Un rapport suggère de rémunérer les fonctionnaires au mérite

Le Monde, Laetitia Van Eeckhout, 8 avril 2004

vendredi 9 avril 2004

Le comité d’enquête sur le coût des services publics note une « extrême » disparité des pratiques.


Voir en ligne : http://www.lemonde.fr/web/article/0...

Le document retiendra certainement l’attention du nouveau ministre de la fonction publique, Renaud Dutreil. Publié jeudi 8 avril, le rapport du comité d’enquête sur le coût et le rendement des services publics - instance associée à la Cour des comptes et rattachée à Matignon - dresse un état des lieux de la politique indemnitaire appliquée dans la fonction publique et propose des pistes concrètes de réforme pour développer la prise en compte du « mérite ».

Le comité s’est saisi de ce sujet dès octobre 2002, à la demande de Jean-Paul Delevoye, le prédécesseur de M. Dutreil. Avant même que Jacques Chirac ne relance cette idée et ne plaide, en janvier 2003, en faveur d’une meilleure prise en compte de « l’engagement », de « l’efficacité » et du« mérite » des fonctionnaires. Depuis, le gouvernement a affiché sa volonté de faire de la reconnaissance du mérite un levier de la réforme de l’Etat.

INDEMNITÉS VARIABLES

Le comité rappelle que la modulation des primes - la rémunération variable - est déjà inscrite dans la plupart des textes réglementant la rémunération des agents de l’Etat. Ils précisent que ces indemnités sont « variables et personnelles », et doivent être versées « en fonction de la manière de servir » ou « compte tenu de la valeur et de l’action de chacun des agents ». Les ministères de l’équipement, des finances, de l’éducation, de l’agriculture sont déjà inscrits dans cette démarche.

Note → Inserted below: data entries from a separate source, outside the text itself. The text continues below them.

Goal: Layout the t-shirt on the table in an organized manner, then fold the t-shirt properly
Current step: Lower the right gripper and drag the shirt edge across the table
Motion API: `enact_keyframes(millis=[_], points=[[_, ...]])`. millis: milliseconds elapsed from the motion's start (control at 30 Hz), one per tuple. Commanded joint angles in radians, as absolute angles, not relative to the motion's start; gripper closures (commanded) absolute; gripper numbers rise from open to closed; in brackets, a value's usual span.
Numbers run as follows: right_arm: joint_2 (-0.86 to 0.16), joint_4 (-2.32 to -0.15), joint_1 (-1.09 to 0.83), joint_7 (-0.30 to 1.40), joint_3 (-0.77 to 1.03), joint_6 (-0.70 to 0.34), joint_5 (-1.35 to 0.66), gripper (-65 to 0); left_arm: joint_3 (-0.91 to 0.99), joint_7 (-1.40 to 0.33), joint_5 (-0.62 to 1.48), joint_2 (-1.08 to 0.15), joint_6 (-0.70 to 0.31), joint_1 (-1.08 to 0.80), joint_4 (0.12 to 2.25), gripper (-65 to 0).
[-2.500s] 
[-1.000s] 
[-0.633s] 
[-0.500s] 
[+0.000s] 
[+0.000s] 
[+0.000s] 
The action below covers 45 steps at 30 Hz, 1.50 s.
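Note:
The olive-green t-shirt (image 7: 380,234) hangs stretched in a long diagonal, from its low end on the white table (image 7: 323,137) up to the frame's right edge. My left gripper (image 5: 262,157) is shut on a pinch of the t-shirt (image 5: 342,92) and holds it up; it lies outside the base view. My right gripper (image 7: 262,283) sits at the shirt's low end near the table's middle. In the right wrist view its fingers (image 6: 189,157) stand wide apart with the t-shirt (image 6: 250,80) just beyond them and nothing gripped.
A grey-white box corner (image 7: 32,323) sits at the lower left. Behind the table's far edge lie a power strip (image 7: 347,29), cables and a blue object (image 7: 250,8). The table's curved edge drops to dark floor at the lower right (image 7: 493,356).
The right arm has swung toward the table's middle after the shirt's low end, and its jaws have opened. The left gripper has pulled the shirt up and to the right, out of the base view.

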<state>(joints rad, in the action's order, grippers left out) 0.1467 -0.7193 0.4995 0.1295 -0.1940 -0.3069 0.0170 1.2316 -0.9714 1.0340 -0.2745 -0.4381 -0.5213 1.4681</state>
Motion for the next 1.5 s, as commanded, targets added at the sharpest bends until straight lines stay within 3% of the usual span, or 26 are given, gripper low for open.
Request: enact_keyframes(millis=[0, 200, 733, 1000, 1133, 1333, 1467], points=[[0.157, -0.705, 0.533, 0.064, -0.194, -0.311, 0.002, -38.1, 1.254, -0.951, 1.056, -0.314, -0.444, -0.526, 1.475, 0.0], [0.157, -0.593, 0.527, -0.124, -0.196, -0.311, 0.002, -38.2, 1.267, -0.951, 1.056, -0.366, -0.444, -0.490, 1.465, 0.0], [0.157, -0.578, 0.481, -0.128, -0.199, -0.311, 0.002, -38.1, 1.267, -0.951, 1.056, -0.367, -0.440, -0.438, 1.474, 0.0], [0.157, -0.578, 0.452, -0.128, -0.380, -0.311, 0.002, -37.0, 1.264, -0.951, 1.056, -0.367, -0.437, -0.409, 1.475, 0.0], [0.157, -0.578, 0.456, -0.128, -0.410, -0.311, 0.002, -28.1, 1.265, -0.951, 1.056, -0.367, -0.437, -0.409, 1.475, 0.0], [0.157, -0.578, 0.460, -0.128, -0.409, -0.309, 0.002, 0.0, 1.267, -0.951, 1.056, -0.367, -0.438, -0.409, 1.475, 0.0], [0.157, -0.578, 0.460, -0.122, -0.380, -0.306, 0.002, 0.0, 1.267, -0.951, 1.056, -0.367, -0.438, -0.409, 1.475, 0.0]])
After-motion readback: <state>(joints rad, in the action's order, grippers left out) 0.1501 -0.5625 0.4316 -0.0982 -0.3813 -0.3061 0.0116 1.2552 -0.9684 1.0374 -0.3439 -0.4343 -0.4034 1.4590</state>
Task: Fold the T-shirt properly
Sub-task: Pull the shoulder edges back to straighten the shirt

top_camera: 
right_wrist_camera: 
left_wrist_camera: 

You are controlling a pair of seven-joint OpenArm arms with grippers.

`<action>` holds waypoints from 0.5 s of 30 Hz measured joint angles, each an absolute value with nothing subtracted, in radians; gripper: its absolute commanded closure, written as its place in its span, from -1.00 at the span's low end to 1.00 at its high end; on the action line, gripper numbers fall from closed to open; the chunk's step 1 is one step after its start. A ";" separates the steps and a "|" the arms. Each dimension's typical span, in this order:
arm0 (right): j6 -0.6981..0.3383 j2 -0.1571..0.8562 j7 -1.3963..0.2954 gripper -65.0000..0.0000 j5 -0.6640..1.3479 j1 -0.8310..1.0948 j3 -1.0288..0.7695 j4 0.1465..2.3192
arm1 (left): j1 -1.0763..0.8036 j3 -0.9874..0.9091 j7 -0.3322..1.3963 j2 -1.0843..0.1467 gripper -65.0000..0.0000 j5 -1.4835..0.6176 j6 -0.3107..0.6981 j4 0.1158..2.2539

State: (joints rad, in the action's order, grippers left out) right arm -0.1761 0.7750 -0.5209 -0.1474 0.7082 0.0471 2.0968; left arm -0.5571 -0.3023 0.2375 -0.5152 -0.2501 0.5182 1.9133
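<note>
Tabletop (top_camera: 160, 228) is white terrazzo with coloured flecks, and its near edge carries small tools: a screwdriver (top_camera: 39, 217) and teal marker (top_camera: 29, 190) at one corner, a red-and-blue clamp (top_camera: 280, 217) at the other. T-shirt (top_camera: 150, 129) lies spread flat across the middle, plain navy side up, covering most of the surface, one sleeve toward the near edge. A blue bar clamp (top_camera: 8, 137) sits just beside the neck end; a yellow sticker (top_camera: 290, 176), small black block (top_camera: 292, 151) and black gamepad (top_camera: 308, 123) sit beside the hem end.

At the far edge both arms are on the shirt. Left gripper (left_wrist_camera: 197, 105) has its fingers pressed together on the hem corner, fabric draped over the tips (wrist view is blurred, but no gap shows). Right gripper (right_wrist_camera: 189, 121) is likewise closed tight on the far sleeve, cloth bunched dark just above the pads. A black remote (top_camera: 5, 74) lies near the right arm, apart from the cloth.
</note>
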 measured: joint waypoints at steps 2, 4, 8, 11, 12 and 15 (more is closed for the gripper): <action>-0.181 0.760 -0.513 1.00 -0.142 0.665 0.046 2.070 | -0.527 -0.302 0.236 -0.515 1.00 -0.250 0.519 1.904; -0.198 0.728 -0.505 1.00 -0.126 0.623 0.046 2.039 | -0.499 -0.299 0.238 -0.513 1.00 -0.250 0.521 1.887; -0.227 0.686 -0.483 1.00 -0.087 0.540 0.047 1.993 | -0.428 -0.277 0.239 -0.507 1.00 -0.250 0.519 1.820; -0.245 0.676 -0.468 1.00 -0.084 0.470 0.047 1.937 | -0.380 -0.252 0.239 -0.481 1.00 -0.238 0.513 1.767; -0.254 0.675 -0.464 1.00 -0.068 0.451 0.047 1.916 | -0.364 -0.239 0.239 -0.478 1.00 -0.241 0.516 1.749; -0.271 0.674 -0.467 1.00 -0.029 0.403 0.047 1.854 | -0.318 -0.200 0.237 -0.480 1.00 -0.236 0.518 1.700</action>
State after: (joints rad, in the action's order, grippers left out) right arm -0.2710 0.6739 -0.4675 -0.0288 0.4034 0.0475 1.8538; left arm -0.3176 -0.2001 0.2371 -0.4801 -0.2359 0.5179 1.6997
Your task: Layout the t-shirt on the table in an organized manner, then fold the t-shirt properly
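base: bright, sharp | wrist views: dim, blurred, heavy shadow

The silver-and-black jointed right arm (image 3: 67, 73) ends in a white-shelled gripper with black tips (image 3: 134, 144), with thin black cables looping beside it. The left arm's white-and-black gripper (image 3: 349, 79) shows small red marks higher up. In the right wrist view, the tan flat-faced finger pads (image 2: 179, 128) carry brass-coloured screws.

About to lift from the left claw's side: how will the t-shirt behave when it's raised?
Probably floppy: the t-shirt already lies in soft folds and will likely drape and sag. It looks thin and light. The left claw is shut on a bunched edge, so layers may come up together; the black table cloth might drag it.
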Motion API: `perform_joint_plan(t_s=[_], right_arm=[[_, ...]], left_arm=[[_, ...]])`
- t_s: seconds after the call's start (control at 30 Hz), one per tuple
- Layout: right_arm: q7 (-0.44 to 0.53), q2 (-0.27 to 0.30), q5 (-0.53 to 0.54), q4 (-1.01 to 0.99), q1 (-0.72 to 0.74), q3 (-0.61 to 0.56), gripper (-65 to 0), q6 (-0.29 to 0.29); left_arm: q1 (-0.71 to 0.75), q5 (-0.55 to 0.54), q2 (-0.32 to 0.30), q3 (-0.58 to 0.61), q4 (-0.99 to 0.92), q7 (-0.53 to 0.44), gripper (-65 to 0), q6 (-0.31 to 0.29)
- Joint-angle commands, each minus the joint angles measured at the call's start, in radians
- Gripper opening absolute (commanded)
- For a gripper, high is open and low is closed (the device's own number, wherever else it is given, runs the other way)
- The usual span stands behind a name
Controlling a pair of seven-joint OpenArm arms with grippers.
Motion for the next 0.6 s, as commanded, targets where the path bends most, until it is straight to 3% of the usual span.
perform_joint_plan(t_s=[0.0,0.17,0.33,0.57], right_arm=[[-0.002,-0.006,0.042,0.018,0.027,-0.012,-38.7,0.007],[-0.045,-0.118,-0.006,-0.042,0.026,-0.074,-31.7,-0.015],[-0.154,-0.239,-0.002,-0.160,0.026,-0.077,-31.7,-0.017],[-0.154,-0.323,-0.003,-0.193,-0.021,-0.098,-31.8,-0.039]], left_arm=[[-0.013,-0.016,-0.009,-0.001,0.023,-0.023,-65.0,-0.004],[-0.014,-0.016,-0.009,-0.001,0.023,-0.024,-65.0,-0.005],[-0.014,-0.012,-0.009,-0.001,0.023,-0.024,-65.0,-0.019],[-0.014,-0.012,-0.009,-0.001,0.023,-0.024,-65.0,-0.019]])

Mais le comité constate « l’extrême disparité » des pratiques entre ministères, et même au sein d’une même administration entre services centraux et déconcentrés, entre catégories de personnels et entre corps. Les textes indemnitaires sont souvent dévoyés. La plupart des dispositifs sont aujourd’hui plus liés à l’emploi qu’à la personne et s’assimilent à des indemnités forfaitaires. Des primes ne font ainsi en pratique l’objet d’aucune modulation, étant simplement octroyées afin de compenser un traitement de base jugé trop faible. Et lorsque la modulation est pratiquée, elle repose rarement sur un processus objec-tif d’évaluation. De surcroît, il n’existe souvent pas ou peu de lien entre la notation et le montant des primes.

Un décret du 29 avril 2002, pris sous le gouvernement Jospin, rend obligatoire, depuis le 1er janvier 2004, l’entretien individuel d’évaluation et précise que la notation doit en tenir compte. C’est, pour le comité, un préalable à la prise en compte du mérite. « L’opacité du système indemnitaire et l’absence de pratiques rigoureuses d’évaluation individuelle ou collective des personnels, reposant sur les critères explicites, affaiblissent la légitimité de la modulation indemnitaire », relève- t-il. Il plaide donc pour plus de transparence et de dialogue social sur la politique de rémunération.

Le comité prône aussi une simplification du paysage indemnitaire. Comme l’avait proposé le gouvernement Jospin et souhaité M. Delevoye, il préconise d’éclater la rémunération en trois niveaux : un traitement de base non modulable ; une partie modulable en fonction de l’importance et de la nature des fonctions exercées ; une partie dépendante des résultats individuels et/ou collectifs du service.